_WHAT TO WORK ON:_ Starting at the first line and ending at the one with "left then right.", give the lines of the listing again exactly, and nothing else; skip the pictures.
━━━━━━━━━━
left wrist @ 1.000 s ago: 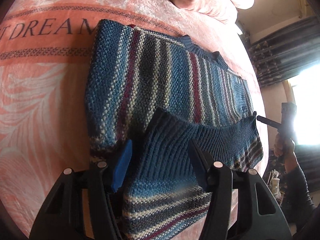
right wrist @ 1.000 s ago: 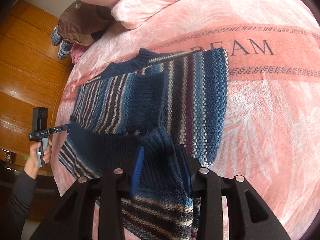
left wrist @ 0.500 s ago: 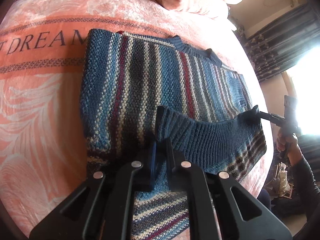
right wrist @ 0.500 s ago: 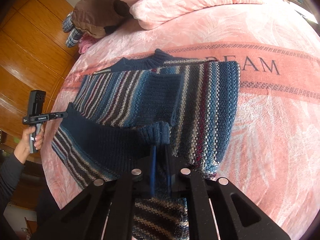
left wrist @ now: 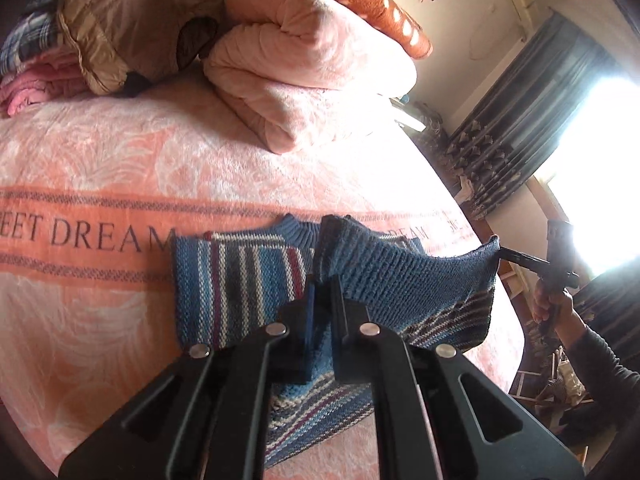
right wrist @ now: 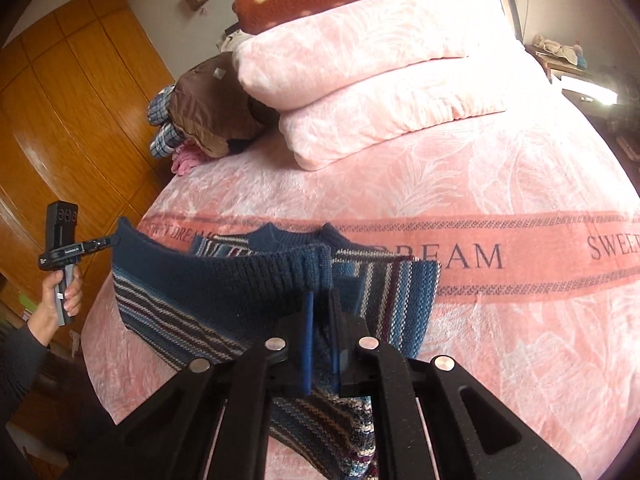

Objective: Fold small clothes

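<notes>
The striped blue sweater (left wrist: 236, 280) lies on the pink bed (left wrist: 100, 168), across the orange band printed with "SWEET DREAM", its collar toward the far pillows. Its ribbed hem (left wrist: 400, 272) is lifted clear of the blanket and stretched between the two tools. The left gripper (left wrist: 322, 300) has its fingers pinched tight on one corner of that hem, with the knit bunched up between the blue pads. The right gripper (right wrist: 322, 312) is likewise clamped on the opposite corner of the hem, the ribbed edge rising just above its tips. In the left wrist view the far corner of the hem runs out to the right, where the other tool's tip meets it and a hand (left wrist: 548, 300) in a dark sleeve holds the handle against the bright window (left wrist: 600, 168). In the right wrist view the same edge runs left to the other tool, gripped by a hand (right wrist: 60, 292) in front of the wooden wardrobe (right wrist: 60, 112). The sweater's lower body appears doubled up over its chest, though the fold line is hidden behind the fingers. Stacked pink pillows (right wrist: 360, 80) and a brown bundle (right wrist: 208, 116) sit at the far end of the bed.
</notes>
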A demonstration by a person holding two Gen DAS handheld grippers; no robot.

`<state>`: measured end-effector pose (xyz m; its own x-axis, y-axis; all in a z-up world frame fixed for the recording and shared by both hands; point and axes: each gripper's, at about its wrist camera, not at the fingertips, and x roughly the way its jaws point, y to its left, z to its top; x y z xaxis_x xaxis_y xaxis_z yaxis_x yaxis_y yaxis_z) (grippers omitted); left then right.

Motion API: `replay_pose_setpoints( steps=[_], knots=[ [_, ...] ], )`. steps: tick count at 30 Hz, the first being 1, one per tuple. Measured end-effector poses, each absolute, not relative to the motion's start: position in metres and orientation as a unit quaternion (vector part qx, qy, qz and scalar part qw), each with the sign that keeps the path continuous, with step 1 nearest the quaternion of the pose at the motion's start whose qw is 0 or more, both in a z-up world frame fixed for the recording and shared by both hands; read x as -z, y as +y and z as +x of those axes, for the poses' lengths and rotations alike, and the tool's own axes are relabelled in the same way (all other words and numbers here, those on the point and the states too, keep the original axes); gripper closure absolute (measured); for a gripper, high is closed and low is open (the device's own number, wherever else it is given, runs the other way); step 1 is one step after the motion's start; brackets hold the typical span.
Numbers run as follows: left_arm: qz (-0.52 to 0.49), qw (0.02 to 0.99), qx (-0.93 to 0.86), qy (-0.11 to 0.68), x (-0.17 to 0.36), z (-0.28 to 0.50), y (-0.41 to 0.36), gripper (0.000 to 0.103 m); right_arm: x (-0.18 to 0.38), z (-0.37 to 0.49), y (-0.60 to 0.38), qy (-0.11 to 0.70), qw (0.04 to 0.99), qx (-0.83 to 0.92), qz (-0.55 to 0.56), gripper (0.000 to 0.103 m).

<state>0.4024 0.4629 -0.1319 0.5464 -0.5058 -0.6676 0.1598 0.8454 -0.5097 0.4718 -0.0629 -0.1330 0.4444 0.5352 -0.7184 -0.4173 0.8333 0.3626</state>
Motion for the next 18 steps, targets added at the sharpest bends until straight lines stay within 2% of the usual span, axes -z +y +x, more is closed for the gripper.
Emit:
replay_pose_setpoints(
  steps=[10,11,18],
  knots=[
    [-0.184,0.858,0.163,0.451,0.131,0.478,0.469,0.099,0.128,0.539,-0.054,0.445,0.854,-0.258,0.077,0.098],
    [-0.179,0.857,0.157,0.458,0.135,0.486,0.469,0.099,0.13,0.546,-0.052,0.448,0.854,-0.254,0.076,0.103],
    [-0.173,0.835,0.123,0.508,0.193,0.532,0.465,0.099,0.18,0.598,-0.046,0.499,0.833,-0.22,0.09,0.103]
  ],
)
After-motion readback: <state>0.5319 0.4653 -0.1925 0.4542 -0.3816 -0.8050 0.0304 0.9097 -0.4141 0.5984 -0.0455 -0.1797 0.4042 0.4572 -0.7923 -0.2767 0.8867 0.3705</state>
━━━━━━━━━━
_WRITTEN ANSWER:_
left wrist @ 1.000 s ago: 
right wrist @ 1.000 s ago: 
left wrist @ 0.500 s ago: 
right wrist @ 0.500 s ago: 
left wrist @ now: 
right wrist @ now: 

Objective: Fold small clothes

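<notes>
The striped blue sweater (left wrist: 236, 280) lies on the pink bed (left wrist: 100, 168), across the orange band printed with "SWEET DREAM", its collar toward the far pillows. Its ribbed hem (left wrist: 400, 272) is lifted clear of the blanket and stretched between the two tools. The left gripper (left wrist: 322, 300) has its fingers pinched tight on one corner of that hem, with the knit bunched up between the blue pads. The right gripper (right wrist: 322, 312) is likewise clamped on the opposite corner of the hem, the ribbed edge rising just above its tips. In the left wrist view the far corner of the hem runs out to the right, where the other tool's tip meets it and a hand (left wrist: 548, 300) in a dark sleeve holds the handle against the bright window (left wrist: 600, 168). In the right wrist view the same edge runs left to the other tool, gripped by a hand (right wrist: 60, 292) in front of the wooden wardrobe (right wrist: 60, 112). The sweater's lower body appears doubled up over its chest, though the fold line is hidden behind the fingers. Stacked pink pillows (right wrist: 360, 80) and a brown bundle (right wrist: 208, 116) sit at the far end of the bed.
</notes>
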A demonstration by a person holding two Gen DAS handheld grippers; no robot.

`<state>`: measured end-effector pose (xyz m; its own x-axis, y-axis; all in a z-up world frame fixed for the recording and shared by both hands; point and axes: each gripper's, at about its wrist camera, not at the fingertips, and x roughly the way its jaws point, y to its left, z to its top; x y z xaxis_x xaxis_y xaxis_z yaxis_x yaxis_y yaxis_z) (grippers omitted); left then right.

This finishes the response to the exercise.